Work to complete >> A complete answer lists every line of the material where the string "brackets" occurs.

━━━━━━━━

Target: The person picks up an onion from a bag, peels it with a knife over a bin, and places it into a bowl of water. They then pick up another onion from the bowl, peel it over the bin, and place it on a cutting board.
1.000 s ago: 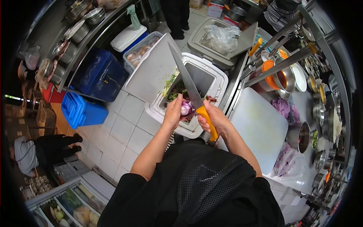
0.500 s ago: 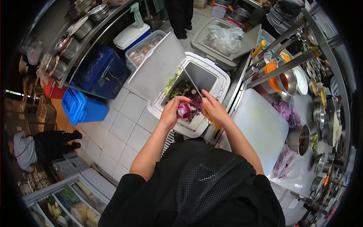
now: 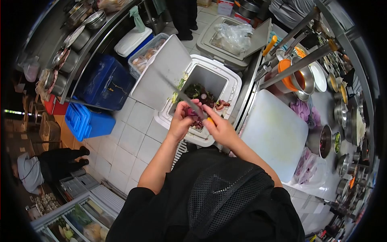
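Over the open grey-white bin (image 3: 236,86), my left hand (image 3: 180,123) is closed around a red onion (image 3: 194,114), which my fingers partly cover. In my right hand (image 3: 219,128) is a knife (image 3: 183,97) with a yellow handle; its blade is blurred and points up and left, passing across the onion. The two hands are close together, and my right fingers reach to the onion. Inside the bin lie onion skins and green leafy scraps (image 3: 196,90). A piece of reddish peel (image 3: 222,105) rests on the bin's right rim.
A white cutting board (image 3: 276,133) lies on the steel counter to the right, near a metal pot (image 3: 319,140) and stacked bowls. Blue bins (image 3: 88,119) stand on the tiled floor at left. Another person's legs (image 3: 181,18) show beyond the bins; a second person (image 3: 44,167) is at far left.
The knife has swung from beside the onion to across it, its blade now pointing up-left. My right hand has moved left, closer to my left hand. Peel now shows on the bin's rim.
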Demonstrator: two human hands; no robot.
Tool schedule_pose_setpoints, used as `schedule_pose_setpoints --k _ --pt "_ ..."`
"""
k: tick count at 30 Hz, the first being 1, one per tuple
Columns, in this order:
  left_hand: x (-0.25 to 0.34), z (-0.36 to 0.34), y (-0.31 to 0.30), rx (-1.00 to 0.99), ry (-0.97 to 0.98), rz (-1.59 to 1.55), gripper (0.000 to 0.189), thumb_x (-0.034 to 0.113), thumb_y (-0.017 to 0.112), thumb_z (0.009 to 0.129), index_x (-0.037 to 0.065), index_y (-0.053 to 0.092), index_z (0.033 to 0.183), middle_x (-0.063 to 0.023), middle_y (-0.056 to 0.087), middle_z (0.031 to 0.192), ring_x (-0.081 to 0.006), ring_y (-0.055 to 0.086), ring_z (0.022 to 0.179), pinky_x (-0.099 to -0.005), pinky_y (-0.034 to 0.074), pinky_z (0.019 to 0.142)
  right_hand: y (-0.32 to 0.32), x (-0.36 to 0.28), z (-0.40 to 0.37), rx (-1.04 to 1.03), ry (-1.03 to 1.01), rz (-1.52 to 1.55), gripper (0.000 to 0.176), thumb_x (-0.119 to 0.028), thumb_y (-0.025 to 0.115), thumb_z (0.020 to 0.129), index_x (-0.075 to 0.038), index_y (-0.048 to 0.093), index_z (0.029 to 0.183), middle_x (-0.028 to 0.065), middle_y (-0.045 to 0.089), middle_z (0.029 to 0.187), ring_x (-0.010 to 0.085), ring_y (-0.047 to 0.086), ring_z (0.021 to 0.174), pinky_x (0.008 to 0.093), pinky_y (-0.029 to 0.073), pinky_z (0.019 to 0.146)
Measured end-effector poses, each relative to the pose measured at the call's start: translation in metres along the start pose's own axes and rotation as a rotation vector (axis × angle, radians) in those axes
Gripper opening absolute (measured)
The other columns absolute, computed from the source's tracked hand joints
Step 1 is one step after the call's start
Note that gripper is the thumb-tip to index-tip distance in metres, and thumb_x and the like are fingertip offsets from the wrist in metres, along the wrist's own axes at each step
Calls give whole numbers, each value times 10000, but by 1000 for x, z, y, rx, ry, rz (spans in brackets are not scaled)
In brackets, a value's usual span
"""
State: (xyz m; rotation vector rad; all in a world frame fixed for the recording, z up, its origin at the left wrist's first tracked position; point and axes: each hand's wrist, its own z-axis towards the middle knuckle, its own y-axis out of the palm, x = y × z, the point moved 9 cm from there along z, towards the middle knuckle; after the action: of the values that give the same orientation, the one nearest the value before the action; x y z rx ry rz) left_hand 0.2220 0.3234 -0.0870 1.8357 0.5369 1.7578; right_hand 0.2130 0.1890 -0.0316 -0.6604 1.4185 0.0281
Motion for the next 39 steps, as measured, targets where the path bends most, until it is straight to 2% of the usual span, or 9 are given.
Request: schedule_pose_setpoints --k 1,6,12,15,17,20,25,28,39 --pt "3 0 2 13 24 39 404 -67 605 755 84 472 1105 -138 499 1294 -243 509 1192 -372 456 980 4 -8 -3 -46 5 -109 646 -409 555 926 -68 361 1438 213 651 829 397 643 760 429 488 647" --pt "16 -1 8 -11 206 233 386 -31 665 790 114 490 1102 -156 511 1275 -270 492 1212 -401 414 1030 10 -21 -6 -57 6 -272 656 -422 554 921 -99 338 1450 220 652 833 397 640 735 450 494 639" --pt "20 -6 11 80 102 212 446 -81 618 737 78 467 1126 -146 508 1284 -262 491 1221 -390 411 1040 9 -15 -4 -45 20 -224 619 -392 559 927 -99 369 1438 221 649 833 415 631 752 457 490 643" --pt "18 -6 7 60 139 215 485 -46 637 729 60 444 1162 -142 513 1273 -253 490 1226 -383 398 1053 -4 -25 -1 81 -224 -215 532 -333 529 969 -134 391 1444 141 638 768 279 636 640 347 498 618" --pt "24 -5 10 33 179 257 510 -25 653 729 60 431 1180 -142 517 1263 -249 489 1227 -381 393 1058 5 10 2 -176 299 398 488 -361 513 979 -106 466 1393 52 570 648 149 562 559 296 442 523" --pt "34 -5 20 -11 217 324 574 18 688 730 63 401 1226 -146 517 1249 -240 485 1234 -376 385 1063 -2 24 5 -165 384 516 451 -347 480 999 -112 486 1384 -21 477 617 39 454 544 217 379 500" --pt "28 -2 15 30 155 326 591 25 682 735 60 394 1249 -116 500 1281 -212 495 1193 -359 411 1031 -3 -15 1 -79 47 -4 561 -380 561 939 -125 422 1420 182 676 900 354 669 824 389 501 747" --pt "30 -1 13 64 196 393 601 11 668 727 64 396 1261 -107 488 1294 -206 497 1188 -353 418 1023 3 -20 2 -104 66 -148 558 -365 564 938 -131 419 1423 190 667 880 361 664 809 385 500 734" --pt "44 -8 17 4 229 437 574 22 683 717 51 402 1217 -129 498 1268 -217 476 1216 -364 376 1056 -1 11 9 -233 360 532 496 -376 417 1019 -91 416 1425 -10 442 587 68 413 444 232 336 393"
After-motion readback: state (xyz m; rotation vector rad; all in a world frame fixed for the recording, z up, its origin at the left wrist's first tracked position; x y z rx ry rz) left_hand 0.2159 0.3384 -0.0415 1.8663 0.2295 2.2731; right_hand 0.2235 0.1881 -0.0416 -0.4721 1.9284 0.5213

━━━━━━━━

Finished task >>
Calls give whole numbers, each value times 10000, but by 1000 for x, z, y, rx, ry, rz (spans in brackets are not scaled)
In brackets, a value's usual span

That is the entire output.